SCRM finds the channels customers are communicating on, tracks the communications, identifies those customers communicating, and captures the information that the conversations are providing.

The industry has adopted a somewhat awkward but working definition of social CRM:

CRM is a philosophy and a business strategy, supported by a technology platform, business rules, workflow, processes, and social characteristics, designed to engage the customer in a collaborative conversation to provide mutually beneficial value in a trusted and transparent business environment. It’s the company’s response to the customer’s ownership of the conversation.

So much more than just social media, isn’t it?

Paul Greenberg (@pgreenbe) is the author of CRM at the Speed of Light: Essential Customer Strategies for the 21st Century (McGraw-Hill Osborne Media, 2009).



< < < TAKE AWAYS

image The social Web is transformative in the sales process in two ways: First, reps can learn valuable information about customers and prospects. Second, social networking sites provide great opportunities for reps to engage in casual communications with and stay top of mind for customers.

image Facebook is valuable even in B2B sales because, ultimately, it is an individual or group of individuals who make the purchase decision. Facebook can help sales reps build better relationships with individuals, such as getting to know them on a personal level.

image Sales reps can build trust and credibility by conveying experience and qualifications through their social network profiles. The personal branding discussion from the previous chapter applies especially to outward-facing professionals such as sales.

image In the Facebook Era, much of the lead qualification process occurs before reps ever reach out to the prospect by using the information available on public social networking sites.

image In addition to explicit data such as role and company name, savvy reps can infer additional important information about prospect organizations from social networking sites, such as political strength and tenure, the likelihood of an individual to be a champion or a roadblock in your sales cycle, and organizational structure.



> > > TIPS and TO DO’s

image Explore using advanced search on LinkedIn, Facebook, and Twitter to prospect for potential customers.

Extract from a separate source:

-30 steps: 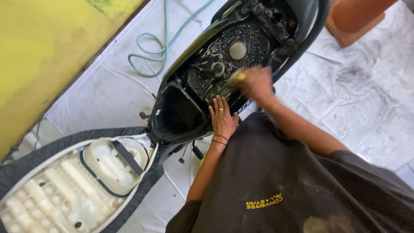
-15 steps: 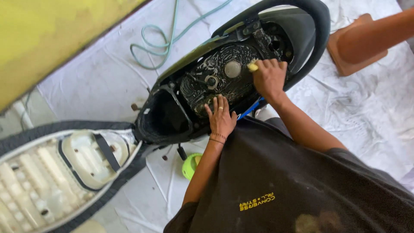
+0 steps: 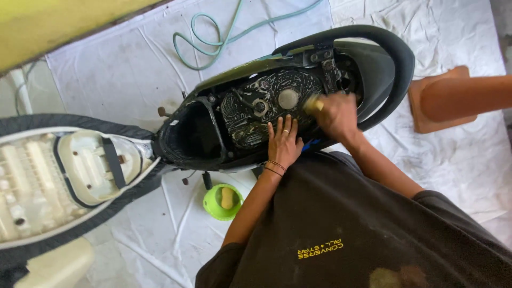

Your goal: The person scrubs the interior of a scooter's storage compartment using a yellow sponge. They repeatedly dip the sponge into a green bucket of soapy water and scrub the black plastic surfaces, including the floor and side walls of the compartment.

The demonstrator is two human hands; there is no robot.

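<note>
Since the earlier frame, the right hand (image 3: 336, 114) has shifted a little toward the rear of the scooter's open compartment (image 3: 256, 114), and the green bowl (image 3: 222, 202) now shows fully on the floor. This hand is blurred; its fingers are curled tightly around a small yellow sponge (image 3: 316, 104), pressed against the soapy black surface beside the round cap (image 3: 288, 98). Meanwhile the left hand (image 3: 284, 141) lies flat, fingers spread and holding nothing, on the compartment's near edge. Farther left, the raised seat (image 3: 64, 176) shows its pale underside, and a green hose (image 3: 213, 42) lies on the white sheet (image 3: 106, 69).
</note>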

image Before you make the first call, check out your prospect’s profile information and see if you have any common ground (such as your hometown or favorite baseball team) that you can use to start casual conversation, when appropriate.

image Use Facebook and Twitter to keep in touch with prospects and customers. Comment on and “like” their status messages, and wish them a happy birthday when it’s their birthday. Do this only with prospects whom you feel would be receptive to this. (This is largely dependent on age.) Otherwise, it can be creepy.

image Make your next customer reference a “social customer reference”— that is, try to find an existing customer whom your prospect already knows and trusts.

image Per CRM expert Paul Greenberg’s advice, integrate your social media strategy and CRM strategy. They go hand-in-hand. To stay competitive and to succeed, today’s CRM must be social.